Second, commonly used codon-substitution models assume simple mutations or substitutions that change only one nucleotide at a time. Complex substitutions that simultaneously change two or more nucleotides have been noted to cause excessive false positives (Kosiol et al. 2007; Jones et al. 2018; Venkat et al. 2018).

Third, site-based tests are shown to be robust to low levels of recombination among sites of the same gene (Anisimova et al. 2003), although the false positive rate can be very high at high recombination rate.

Finally, biased gene conversion may also cause false positives (Galtier and Duret 2007; Ratnakumar et al. 2010). Several efforts have been made to try and filter out data affected by alignment errors, recombination, or gene conversion before conducting tests of positive selection. Besides simulation analyses, tests of positive selection have also been applied to well-known genes undergoing accelerated evolution such as the HLA (Hughes and Nei 1990). In some cases, the biological hypotheses generated from the statistical test prompted experimental verification, providing exciting case studies of molecular adaption (e.g., Sawyer et al. 2005).
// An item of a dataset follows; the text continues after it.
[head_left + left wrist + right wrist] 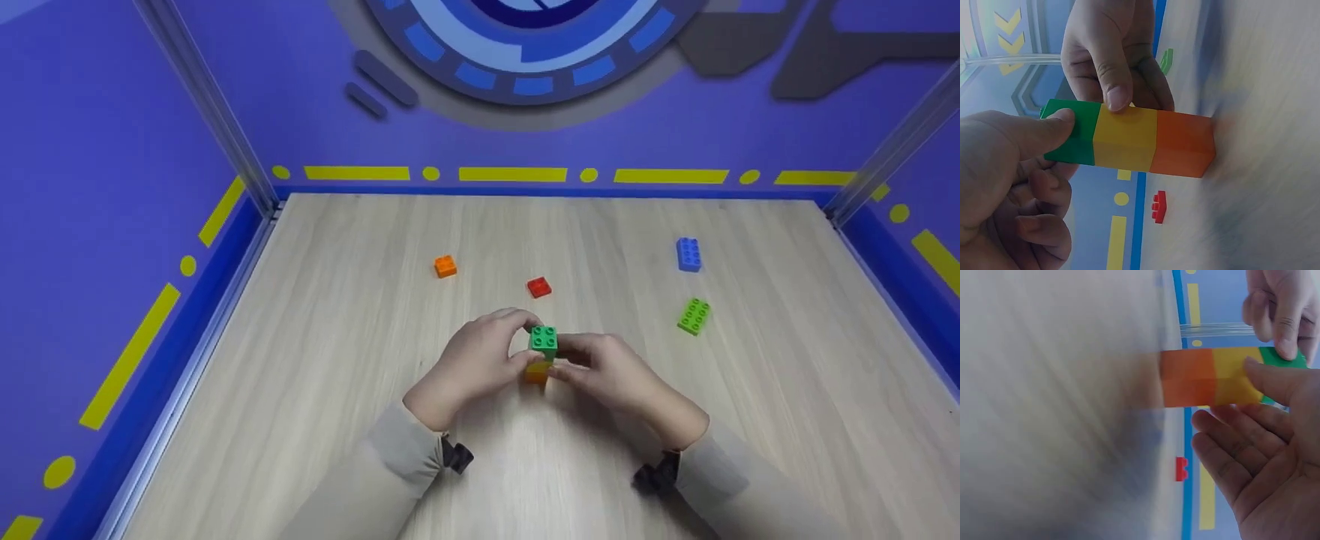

Since the introduction of models of codon substitution about two decades ago (Goldman and Yang 1994; Muse and Gaut 1994), they have been under active development and extended in many ways. These models provide an important framework for studying the direction and strength of natural selection on gene sequence evolution and for detecting molecular adaptation. They also provide more realistic and interpretive models of amino acid replacements, which can be used to infer phylogenetic trees or reconstruct ancestral protein sequences (Yang et al. 1998). More recent efforts have made use of the mutation-selection (Mut-Sel) formulation to improve the biological realism and the interpretive power of the models (Halpern and Bruno 1998; Yang and Nielsen 2008). In particular, Mut-Sel codon models have been used to estimate the distribution of selection coefficients at individual amino acid sites by using large phylogenetic data sets (Rodrigue et al. 2010; Tamuri et al. 2014; Tamuri and dos Reis 2022), to estimate the mutation bias (Latrille and Lartillot 2022), and to test for association between the rate of gene sequence evolution and life-history traits of the species (Latrille et al. 2021). By explicitly considering mutational biases, fixation probabilities of synonymous and nonsynonymous mutations, Mut-Sel models have greater interpretive power and have the potential of integrating population genetics and phylogenetics to further our understanding of the evolutionary process of protein-coding genes.

Supplementary Material

Supplementary data are available at Molecular Biology and Evolution online.

Data Availability

The code and data needed to reproduce the results described in this protocol can be found in the GitHub repository positive-selection available at https://github.com/abacus-gene/paml-tutorial. In brief, the repository includes a step-by-step tutorial for downloading the sequences used in Hou et al. (2007), generating the alignment, reconstruct the phylogeny, and conducting the analyses as described in the protocol. All in-house scripts and software used are also provided in the repository. In addition, we provide an example dataset and instructions for running the newly implemented options for analyzing multiple gene alignments described in the text.